» Your task: Your answer should be the lines below from the one with "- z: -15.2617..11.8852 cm" to the one with "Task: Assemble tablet", both included, given again exactly and with nothing added.

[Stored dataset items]

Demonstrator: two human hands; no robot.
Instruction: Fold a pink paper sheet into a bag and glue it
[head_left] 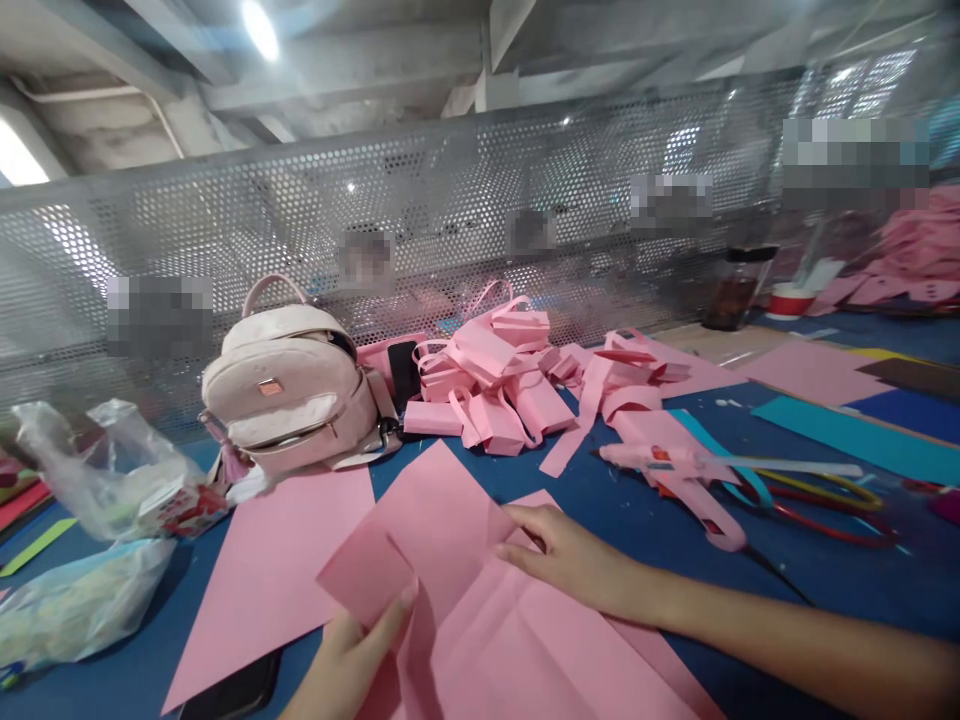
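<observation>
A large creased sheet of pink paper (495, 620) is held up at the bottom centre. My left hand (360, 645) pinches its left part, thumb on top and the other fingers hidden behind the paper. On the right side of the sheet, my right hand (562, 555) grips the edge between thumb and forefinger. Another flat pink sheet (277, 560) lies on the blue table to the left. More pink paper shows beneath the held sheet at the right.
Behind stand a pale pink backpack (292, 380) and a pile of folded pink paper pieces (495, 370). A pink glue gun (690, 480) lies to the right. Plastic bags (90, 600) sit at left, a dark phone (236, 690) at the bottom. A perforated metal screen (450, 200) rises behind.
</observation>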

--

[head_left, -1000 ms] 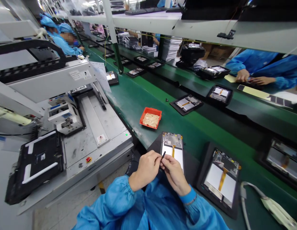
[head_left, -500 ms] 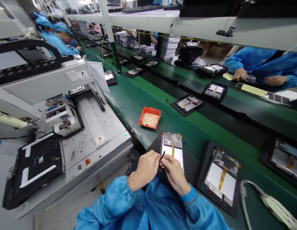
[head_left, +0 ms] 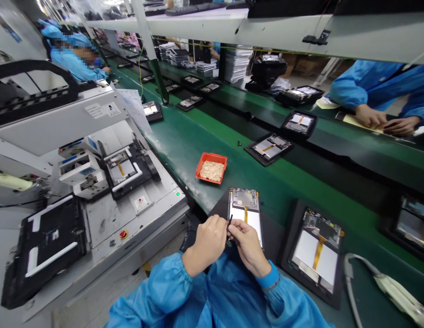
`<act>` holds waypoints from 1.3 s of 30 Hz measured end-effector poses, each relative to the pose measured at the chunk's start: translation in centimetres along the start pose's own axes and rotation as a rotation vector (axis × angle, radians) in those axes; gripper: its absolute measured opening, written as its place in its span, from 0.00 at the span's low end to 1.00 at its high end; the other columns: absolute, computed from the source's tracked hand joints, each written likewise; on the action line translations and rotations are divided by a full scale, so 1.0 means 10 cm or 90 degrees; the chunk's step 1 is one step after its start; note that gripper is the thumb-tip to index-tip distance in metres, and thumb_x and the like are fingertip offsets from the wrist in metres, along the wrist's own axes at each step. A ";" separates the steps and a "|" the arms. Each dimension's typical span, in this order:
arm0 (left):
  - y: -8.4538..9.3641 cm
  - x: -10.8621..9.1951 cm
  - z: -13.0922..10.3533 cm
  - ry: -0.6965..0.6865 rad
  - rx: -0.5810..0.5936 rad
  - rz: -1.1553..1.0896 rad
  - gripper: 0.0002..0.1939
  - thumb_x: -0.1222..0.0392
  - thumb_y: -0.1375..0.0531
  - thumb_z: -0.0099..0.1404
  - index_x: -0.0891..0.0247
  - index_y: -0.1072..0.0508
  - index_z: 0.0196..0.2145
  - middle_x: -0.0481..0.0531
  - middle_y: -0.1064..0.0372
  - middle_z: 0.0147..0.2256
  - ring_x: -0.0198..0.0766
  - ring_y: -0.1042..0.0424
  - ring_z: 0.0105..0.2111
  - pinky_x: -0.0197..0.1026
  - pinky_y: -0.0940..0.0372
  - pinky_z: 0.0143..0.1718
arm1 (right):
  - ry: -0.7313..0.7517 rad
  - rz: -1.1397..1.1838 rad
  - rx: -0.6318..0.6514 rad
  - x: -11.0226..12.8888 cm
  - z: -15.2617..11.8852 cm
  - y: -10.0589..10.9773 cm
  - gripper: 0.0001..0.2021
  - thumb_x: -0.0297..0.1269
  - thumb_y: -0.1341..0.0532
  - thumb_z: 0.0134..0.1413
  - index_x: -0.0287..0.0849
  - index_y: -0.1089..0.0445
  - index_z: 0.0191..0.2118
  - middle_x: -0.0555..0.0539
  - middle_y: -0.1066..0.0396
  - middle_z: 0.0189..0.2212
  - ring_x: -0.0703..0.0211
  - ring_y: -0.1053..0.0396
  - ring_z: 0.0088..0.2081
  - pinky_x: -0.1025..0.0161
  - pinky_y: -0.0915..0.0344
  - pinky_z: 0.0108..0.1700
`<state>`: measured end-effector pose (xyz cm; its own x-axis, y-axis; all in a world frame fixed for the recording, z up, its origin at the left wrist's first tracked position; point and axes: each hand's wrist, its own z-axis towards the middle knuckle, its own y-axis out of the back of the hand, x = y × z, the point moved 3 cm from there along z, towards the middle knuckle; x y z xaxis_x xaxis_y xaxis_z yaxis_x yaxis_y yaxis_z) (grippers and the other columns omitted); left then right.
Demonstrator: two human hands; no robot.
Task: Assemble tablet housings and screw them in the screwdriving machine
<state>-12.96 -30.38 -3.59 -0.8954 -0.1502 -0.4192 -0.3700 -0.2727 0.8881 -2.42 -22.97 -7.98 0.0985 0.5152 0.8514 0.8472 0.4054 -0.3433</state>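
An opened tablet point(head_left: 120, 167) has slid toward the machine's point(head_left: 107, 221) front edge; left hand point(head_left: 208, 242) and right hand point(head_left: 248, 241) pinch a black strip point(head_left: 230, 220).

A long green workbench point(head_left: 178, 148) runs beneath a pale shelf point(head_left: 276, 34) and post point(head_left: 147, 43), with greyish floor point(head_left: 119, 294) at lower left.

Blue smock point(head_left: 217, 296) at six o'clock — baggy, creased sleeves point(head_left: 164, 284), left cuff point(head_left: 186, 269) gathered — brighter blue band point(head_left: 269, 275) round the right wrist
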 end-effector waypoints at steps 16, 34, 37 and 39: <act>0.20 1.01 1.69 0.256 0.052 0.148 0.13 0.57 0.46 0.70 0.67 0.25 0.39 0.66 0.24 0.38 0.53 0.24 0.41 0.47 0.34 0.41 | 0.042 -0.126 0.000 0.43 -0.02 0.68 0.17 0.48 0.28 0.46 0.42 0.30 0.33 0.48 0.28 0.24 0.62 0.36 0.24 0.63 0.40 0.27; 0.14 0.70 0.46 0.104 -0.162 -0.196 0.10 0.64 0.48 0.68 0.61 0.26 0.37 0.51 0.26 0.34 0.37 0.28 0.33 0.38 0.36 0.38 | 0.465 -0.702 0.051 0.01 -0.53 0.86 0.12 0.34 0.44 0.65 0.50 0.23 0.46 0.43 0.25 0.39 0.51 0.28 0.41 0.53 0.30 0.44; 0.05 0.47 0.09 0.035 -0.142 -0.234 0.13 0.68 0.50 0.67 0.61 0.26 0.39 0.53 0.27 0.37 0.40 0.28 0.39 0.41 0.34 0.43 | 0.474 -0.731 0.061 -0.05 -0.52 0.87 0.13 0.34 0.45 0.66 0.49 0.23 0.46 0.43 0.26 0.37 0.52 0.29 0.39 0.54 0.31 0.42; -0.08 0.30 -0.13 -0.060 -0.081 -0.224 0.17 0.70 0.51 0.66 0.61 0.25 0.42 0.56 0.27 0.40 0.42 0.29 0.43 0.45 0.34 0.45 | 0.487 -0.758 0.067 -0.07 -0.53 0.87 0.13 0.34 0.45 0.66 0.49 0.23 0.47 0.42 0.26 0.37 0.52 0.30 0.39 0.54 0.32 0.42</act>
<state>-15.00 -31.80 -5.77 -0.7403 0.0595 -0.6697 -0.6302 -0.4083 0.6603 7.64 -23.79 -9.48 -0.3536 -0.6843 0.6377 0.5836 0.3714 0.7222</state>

» Completed exercise:
  - z: -15.2617..11.8852 cm
  - y: -10.0589..10.9773 cm
  - gripper: 0.0001..0.2021
  - thumb_x: -0.0297..0.1269
  - thumb_y: -0.1341..0.0532
  - thumb_z: 0.0134..0.1413
  - index_x: -0.0287..0.0849
  - index_y: -0.1089..0.0445
  - index_z: 0.0191..0.2118
  - middle_x: -0.0555..0.0539
  - middle_y: -0.1066..0.0396
  - middle_z: 0.0189..0.2212
  - ring_x: -0.0703..0.0211
  - ring_y: -0.1053..0.0396
  - ring_z: 0.0088..0.2081
  - pinky_x: -0.1025..0.0161
  - pinky_y: -0.0915..0.0344
  - pinky_z: 0.0108..0.1700
`<state>`: measured end-effector pose (xyz cm; its own x-axis, y-axis; all in a world frame fixed for the recording, z up, its origin at the left wrist's first tracked position; point and axes: each hand's wrist, its own z-axis towards the middle knuckle, its own y-axis out of the back of the hand, x = y × z, the point moved 3 cm from there along z, towards the middle knuckle; x y z xaxis_x xaxis_y xaxis_z yaxis_x yaxis_y yaxis_z) (grippers and the other columns omitted); left then right.
Demonstrator: two human hands; no robot.
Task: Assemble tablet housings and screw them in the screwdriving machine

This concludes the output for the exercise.